The actions of the US Government have lent further credibility to this theory. Since 1967, USA’s support to Israel in military, economic and political fields has been unprecedented. The political support has invariably been at the cost of Israel’s Arab neighbours. The shameful treatment being meted out to the Palestinians in the territories occupied by Israel since 1967 has been condemned by the whole world, including many in USA, yet Israel continues to flout the world opinion with active support and connivance of USA.

Many US Government officials themselves through their public statements give credence to the theory. Conservative political leader Patrick Buchanan, former Congressman Paul Findley and retired State Department official Richard Curtiss claim that the US- Israeli relationship is a case of the “tail wagging the dog”. They argue that tiny Israel – through its agents in the American Jewish community – is manipulating US foreign policy.1 Members of Congress and their aides will claim – always off the record – that they or their boss has to take pro-militarist and anti-Palestinian and anti-human rights position towards the Israeli-Palestinian conflict because of the need for Jewish campaign contribution.2 Similarly, to divert Arab criticism of US policy makers, American diplomats routinely tell representatives of Arab government that wealthy Jews essentially dictate US Middle East policy.

Does Israel, through the Jews in America have such a stranglehold over the US policy makers? Are the Jews really ten feet tall? To answer these questions, we should examine a little more closely who is the real beneficiary of this great love affair between mighty USA and tiny Israel. 

It would be wrong to assume that US commitment to Israel has primarily a moral base. Were it so, American aid to Israel would have been the highest in the formative years of the existence of the Jewish state, when its democratic institutions were strongest and its strategic situation most vulnerable – and would have declined as its military power grew dramatically and its repression against Palestinians in the occupied territories increased. 4 Instead, the reverse is true. 99 percent of all US military assistance to Israel since its establishment came post-1967, only after Israel proved itself far stronger than the combined Arab armies and after Israeli occupation forces became the rulers of a large Palestinian population.

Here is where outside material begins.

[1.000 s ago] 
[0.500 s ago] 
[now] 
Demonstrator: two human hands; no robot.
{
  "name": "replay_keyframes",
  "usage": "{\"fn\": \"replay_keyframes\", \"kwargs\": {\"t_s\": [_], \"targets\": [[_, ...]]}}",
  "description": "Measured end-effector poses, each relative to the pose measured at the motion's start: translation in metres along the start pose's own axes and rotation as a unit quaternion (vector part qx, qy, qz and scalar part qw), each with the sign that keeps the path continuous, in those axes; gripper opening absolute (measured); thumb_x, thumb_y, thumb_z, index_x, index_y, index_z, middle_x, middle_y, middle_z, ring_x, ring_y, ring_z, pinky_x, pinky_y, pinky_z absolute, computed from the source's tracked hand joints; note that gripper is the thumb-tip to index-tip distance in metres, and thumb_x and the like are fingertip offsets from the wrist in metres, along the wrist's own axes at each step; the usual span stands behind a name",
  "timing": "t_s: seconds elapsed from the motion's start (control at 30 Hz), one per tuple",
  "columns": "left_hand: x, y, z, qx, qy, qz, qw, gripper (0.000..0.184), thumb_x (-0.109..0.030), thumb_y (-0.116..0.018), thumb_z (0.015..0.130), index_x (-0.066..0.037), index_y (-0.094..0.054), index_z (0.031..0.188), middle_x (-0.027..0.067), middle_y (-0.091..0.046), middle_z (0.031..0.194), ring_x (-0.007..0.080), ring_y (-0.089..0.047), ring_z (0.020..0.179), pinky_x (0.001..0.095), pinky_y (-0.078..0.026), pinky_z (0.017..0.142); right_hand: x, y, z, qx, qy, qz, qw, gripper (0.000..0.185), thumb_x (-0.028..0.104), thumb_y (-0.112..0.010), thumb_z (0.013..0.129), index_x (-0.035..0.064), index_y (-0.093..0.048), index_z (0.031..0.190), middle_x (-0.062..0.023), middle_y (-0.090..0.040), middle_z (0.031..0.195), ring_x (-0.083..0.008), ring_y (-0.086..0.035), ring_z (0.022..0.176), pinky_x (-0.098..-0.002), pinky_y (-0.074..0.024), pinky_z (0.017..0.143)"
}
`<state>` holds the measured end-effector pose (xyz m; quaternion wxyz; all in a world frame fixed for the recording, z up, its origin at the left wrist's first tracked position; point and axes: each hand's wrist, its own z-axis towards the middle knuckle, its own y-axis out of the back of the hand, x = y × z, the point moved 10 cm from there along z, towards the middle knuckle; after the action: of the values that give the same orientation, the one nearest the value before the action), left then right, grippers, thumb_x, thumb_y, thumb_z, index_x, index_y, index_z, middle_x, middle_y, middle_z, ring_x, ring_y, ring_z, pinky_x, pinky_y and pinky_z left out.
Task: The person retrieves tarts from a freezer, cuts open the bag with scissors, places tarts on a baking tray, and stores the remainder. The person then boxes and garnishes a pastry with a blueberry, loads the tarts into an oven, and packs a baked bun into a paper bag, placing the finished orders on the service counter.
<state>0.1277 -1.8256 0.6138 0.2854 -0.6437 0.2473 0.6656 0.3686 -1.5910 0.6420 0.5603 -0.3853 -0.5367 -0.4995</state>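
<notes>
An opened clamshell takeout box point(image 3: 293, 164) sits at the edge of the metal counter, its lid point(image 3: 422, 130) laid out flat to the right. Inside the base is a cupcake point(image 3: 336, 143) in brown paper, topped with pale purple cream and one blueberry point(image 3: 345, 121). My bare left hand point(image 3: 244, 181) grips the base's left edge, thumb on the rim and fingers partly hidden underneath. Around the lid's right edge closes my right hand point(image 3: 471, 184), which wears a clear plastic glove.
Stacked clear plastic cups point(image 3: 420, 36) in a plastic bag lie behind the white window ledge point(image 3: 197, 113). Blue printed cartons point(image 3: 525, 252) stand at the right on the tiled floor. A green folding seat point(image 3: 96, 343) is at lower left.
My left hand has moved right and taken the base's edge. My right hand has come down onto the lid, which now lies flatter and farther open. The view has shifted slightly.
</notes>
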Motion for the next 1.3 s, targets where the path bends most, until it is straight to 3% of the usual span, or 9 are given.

One of the fundamental principles of international relations is that stable military relationship between adversaries leads to strategic parity, as it provides an effective deterrence to both sides against the launching of a pre-emptive attack. If USA’s sole concern was ensuring Israel’s security, strengthening Israeli defence forces to a level where they would be equal to the combined Arab armed forces should have been the goal. Instead, USA has insisted that rather than military parity, USA must ensure qualitative Israeli military superiority in the region. The continued high levels of US aid to Israel does not come out of concern for Israel’s survival but more from a desire for Israel to continue its political domination over Palestinians and its military dominance in the region.

Why then this extraordinary military support for Israel by USA and who is the bigger beneficiary of this arrangement?

To answer this question, a brief look at state of the American economy is necessary. After WW II, besides being the most powerful nation militarily, USA also was the sole economic power house of the world. Within three decades largely with the help of USA’s Marshal Plan, Europe and Japan emerged as strong economic blocks. After 1980, China and South East Asian (including South Korea) economies also improved dramatically. To maintain its status as the world’s dominant superpower, USA has maintained a very high level of defence expenditure. USA’s defence budget for the current year of over US $ 400 billion is equal to the combined defence budgets of the next twenty five nations. This investment in defence has come at a price.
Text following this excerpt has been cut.